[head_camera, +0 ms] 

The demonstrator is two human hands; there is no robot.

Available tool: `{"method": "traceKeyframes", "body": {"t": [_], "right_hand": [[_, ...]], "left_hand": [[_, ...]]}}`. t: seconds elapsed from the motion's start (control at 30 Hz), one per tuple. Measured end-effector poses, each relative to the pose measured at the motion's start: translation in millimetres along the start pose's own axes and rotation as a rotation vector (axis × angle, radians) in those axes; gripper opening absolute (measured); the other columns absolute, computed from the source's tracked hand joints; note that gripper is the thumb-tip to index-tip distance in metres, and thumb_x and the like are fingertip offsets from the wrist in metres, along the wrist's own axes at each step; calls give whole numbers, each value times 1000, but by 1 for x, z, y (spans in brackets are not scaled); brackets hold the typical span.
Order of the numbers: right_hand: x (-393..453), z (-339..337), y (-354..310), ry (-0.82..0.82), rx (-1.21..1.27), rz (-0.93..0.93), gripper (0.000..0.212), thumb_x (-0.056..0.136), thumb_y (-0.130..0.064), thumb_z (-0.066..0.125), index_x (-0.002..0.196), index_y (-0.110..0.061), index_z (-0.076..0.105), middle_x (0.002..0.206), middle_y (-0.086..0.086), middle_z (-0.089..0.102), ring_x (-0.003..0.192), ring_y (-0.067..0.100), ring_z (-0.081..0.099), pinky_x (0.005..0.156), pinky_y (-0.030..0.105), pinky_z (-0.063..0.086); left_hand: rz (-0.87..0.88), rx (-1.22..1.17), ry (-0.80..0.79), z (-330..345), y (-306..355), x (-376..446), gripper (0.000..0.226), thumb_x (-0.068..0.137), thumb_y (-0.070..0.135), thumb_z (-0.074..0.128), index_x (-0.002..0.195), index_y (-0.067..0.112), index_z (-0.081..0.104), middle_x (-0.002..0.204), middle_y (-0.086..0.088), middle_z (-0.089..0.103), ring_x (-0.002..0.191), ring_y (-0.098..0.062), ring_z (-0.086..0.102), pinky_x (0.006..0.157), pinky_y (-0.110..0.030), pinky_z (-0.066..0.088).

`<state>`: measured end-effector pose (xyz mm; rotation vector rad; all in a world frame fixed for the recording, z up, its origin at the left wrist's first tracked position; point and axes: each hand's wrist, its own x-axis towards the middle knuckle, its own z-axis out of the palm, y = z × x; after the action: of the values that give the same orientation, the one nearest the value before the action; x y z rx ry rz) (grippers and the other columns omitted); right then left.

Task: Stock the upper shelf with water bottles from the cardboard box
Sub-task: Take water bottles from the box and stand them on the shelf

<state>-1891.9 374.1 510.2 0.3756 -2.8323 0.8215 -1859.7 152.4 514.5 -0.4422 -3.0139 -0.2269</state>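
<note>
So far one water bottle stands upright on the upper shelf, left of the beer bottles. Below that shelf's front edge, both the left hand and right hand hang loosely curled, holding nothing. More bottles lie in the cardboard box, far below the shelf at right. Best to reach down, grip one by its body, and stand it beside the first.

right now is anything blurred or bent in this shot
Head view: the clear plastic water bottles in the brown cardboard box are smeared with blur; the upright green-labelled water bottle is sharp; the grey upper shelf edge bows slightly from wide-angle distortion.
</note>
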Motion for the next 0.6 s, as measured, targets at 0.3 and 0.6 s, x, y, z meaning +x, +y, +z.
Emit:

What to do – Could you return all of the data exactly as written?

Response box –
[head_camera, +0 ms] 

The demonstrator is two human hands; there is no robot.

Available tool: `{"method": "traceKeyframes", "body": {"t": [_], "right_hand": [[_, ...]], "left_hand": [[_, ...]]}}`. t: seconds elapsed from the motion's start (control at 30 Hz), one per tuple. Measured end-effector poses, each relative to the pose measured at the motion's start: translation in millimetres along the start pose's own axes and rotation as a rotation vector (axis × angle, radians) in those axes; gripper opening absolute (measured); the other columns absolute, computed from the source's tracked hand joints; note that gripper is the thumb-tip to index-tip distance in metres, and thumb_x and the like are fingertip offsets from the wrist in metres, along the wrist's own axes at each step; calls give whole numbers, each value times 1000, but by 1 for x, z, y (spans in brackets are not scaled); brackets hold the typical span.
Order of the numbers: right_hand: x (-393..453), z (-339..337), y (-354..310), ry (-0.82..0.82), rx (-1.21..1.27), rz (-0.93..0.93), gripper (0.000..0.212), thumb_x (-0.056..0.136), thumb_y (-0.130..0.064), thumb_z (-0.066..0.125), index_x (-0.002..0.196), index_y (-0.110..0.061), index_z (-0.076..0.105), middle_x (0.002..0.206), middle_y (-0.086..0.086), middle_z (-0.089..0.102), ring_x (-0.003..0.192), ring_y (-0.067..0.100), ring_z (-0.081..0.099), pinky_x (0.005..0.156), pinky_y (-0.030..0.105), pinky_z (-0.063..0.086); left_hand: rz (-0.87..0.88), rx (-1.22..1.17), ry (-0.80..0.79), z (-330..345), y (-306..355), x (-376..446), gripper (0.000..0.226), thumb_x (-0.068..0.137), thumb_y (-0.070..0.135), thumb_z (-0.074..0.128), index_x (-0.002..0.195), index_y (-0.067..0.112), index_z (-0.081..0.104), middle_x (-0.002..0.204), middle_y (-0.086..0.088), middle_z (-0.089..0.103), ring_x (-0.002..0.191), ring_y (-0.098..0.062), ring_z (-0.086..0.102), pinky_x (0.006..0.157), pinky_y (-0.110..0.030), pinky_z (-0.066..0.088).

`<state>`: measured end-effector pose (xyz mm; rotation vector rad; all in a world frame fixed for the recording, z up, its origin at the left wrist's first tracked position; point and axes: each hand's wrist, its own x-axis towards the middle knuckle, its own z-axis out of the palm, y = z × x; after the action: of the values that give the same orientation, the one nearest the value before the action; x y z rx ry rz) (grippers and the other columns omitted); right then left.

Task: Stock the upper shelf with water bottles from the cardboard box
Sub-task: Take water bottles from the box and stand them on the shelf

<state>-1891.9 374.1 510.2 0.3756 -2.8323 0.8215 -1859.7 152.4 514.5 -0.4422 -3.0139 -0.2269</state>
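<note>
So far one water bottle stands upright on the upper shelf, left of the beer bottles. Below that shelf's front edge, both the left hand and right hand hang loosely curled, holding nothing. More bottles lie in the cardboard box, far below the shelf at right. Best to reach down, grip one by its body, and stand it beside the first.

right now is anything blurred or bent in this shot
Head view: the clear plastic water bottles in the brown cardboard box are smeared with blur; the upright green-labelled water bottle is sharp; the grey upper shelf edge bows slightly from wide-angle distortion.
</note>
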Motion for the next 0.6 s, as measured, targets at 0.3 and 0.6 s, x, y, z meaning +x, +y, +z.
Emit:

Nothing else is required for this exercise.